● EXERCISE BRIEF:
Your task is to repeat exactly the lines below between the line holding "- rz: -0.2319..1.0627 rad" and the line holding "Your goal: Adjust", inclusive, and only those.

..............................

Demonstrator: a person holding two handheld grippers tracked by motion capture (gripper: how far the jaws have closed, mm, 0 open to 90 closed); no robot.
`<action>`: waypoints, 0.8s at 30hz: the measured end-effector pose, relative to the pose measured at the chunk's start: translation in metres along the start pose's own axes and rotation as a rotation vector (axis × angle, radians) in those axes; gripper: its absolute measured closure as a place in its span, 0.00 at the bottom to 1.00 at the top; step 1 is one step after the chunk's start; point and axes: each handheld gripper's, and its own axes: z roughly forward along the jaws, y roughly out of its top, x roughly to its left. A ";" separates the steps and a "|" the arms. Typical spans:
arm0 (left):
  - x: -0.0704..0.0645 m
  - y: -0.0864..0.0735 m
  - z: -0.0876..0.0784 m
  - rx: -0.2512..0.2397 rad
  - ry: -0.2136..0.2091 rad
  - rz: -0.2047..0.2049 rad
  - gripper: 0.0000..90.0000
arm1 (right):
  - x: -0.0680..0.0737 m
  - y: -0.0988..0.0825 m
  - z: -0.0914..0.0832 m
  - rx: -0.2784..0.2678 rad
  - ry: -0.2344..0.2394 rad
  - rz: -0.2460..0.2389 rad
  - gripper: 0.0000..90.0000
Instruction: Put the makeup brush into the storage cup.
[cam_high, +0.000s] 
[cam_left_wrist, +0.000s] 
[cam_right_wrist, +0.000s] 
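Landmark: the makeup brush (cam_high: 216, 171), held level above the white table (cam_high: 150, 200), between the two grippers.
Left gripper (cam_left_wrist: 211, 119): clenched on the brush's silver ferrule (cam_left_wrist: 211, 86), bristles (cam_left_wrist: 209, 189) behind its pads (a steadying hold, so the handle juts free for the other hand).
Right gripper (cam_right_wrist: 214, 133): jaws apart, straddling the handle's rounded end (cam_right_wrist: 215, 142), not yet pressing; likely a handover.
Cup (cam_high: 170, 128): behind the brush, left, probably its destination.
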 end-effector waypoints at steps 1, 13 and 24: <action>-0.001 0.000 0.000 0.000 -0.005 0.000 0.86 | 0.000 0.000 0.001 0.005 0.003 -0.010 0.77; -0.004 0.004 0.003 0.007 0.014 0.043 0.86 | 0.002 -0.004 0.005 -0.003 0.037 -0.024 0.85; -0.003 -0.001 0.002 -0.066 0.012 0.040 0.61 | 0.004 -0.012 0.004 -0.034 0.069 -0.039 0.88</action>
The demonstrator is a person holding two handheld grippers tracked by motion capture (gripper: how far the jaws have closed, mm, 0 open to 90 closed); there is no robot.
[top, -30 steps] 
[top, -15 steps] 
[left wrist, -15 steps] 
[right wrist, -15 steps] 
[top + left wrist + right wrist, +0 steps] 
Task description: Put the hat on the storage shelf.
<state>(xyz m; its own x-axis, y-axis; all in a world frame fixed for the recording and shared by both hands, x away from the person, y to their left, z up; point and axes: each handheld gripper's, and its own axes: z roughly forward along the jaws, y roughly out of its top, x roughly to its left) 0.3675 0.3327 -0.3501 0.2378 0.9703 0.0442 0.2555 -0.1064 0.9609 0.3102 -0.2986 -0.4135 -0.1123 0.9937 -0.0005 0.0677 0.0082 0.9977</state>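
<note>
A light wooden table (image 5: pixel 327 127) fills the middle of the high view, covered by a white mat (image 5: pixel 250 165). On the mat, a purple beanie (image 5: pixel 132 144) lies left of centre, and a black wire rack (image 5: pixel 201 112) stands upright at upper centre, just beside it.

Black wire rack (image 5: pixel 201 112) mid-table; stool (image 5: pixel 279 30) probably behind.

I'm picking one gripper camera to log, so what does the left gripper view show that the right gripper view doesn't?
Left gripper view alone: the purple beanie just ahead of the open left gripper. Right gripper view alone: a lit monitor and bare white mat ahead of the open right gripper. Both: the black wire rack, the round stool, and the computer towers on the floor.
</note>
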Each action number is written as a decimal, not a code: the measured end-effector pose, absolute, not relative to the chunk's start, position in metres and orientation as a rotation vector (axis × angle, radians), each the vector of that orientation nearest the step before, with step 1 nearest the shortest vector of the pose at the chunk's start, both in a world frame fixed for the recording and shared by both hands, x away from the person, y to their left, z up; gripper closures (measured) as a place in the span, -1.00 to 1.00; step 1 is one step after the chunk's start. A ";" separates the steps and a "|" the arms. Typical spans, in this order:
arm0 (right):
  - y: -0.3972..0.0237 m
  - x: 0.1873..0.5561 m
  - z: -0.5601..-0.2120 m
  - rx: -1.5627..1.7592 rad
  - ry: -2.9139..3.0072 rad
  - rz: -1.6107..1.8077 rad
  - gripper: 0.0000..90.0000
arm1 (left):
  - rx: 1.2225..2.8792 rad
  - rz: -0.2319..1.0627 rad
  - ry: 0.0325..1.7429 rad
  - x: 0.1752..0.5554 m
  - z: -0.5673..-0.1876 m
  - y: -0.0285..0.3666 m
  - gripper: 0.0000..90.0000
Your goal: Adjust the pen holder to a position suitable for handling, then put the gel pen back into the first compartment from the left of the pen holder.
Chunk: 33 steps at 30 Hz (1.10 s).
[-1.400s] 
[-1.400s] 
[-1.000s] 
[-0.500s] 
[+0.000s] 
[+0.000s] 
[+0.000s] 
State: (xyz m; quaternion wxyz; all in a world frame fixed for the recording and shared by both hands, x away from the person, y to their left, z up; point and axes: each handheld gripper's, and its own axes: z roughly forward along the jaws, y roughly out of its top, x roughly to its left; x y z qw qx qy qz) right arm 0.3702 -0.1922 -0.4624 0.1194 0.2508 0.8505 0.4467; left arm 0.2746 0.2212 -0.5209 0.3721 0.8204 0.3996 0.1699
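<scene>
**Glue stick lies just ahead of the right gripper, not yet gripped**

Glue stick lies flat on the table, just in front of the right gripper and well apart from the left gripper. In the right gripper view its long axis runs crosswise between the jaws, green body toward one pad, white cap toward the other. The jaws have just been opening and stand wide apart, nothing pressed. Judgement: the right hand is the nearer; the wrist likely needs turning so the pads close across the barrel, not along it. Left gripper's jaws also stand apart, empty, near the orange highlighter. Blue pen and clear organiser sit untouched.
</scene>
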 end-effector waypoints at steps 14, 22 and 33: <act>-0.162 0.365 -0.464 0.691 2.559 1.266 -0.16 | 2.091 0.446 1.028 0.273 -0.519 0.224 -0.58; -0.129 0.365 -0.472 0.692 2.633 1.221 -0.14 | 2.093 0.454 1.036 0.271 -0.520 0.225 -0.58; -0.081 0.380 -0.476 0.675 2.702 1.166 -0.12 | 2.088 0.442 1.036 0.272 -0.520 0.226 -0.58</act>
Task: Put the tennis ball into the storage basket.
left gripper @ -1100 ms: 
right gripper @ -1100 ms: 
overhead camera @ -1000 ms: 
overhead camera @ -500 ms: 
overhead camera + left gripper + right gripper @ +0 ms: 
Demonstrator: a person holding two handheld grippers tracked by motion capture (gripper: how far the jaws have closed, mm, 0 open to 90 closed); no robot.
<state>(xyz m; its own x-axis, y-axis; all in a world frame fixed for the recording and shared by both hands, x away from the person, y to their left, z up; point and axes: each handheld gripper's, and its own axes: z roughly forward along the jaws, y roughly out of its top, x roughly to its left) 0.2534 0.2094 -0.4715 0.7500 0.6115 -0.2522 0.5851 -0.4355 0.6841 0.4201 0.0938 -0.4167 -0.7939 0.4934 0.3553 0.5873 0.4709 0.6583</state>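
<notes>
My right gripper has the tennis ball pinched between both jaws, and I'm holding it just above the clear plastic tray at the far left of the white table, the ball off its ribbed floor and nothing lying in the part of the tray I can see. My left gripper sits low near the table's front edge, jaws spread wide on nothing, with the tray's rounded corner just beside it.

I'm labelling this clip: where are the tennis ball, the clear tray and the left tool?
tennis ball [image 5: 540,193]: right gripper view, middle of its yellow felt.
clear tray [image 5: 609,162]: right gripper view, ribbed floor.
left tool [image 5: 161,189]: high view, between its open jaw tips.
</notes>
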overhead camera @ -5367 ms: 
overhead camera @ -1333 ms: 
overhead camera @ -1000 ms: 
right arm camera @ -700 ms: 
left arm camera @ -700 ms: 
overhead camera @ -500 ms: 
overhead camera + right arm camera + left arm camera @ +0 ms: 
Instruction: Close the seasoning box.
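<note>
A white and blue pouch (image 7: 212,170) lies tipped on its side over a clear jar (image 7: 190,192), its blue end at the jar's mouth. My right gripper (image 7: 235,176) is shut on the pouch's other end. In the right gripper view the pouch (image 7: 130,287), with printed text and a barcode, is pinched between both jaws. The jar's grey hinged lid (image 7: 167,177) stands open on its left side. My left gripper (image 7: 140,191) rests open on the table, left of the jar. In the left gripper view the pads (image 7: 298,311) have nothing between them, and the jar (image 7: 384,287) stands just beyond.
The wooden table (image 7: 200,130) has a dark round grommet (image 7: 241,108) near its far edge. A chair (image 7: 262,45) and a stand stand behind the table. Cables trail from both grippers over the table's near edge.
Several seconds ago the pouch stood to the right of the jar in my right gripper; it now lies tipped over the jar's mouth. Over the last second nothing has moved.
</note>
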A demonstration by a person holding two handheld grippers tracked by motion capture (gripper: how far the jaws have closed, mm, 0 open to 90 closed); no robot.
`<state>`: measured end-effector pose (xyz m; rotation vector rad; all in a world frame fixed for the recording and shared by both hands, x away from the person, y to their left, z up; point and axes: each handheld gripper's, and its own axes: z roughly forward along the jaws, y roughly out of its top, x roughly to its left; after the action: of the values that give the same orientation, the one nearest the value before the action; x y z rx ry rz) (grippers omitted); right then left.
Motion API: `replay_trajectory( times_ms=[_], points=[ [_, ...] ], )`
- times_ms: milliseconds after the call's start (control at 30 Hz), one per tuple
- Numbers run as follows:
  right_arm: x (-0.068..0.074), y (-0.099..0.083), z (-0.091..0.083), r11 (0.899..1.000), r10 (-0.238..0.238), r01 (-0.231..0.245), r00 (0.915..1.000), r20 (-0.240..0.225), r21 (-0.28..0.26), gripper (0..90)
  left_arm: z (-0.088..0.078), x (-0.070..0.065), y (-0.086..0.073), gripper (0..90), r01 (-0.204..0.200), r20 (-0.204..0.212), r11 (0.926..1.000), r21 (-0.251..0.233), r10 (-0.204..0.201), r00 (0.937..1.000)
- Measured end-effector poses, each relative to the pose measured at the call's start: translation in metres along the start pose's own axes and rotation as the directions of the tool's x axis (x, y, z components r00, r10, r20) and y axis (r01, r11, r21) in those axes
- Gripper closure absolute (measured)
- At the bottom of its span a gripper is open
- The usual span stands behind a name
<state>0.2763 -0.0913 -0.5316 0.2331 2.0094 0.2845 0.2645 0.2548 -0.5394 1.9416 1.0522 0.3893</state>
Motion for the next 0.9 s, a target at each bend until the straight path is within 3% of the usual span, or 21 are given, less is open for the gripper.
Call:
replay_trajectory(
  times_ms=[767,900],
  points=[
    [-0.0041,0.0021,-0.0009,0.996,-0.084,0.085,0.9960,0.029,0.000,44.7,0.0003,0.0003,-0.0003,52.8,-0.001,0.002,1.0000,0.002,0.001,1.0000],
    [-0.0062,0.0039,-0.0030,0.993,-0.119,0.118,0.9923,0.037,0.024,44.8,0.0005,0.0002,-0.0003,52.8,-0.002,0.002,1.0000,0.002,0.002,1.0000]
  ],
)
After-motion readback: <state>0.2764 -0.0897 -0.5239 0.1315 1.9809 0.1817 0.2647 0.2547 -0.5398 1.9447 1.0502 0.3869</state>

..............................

● PROBLEM SOLUTION:
  - rz: -0.2319..1.0627 rad
  - ry: 0.0325..1.7429 rad
  - x: 0.1752..0.5554 m
  - z: -0.5673..-0.1876 m
  - y: -0.0285..0.3666 m
  - gripper: 0.0000..90.0000
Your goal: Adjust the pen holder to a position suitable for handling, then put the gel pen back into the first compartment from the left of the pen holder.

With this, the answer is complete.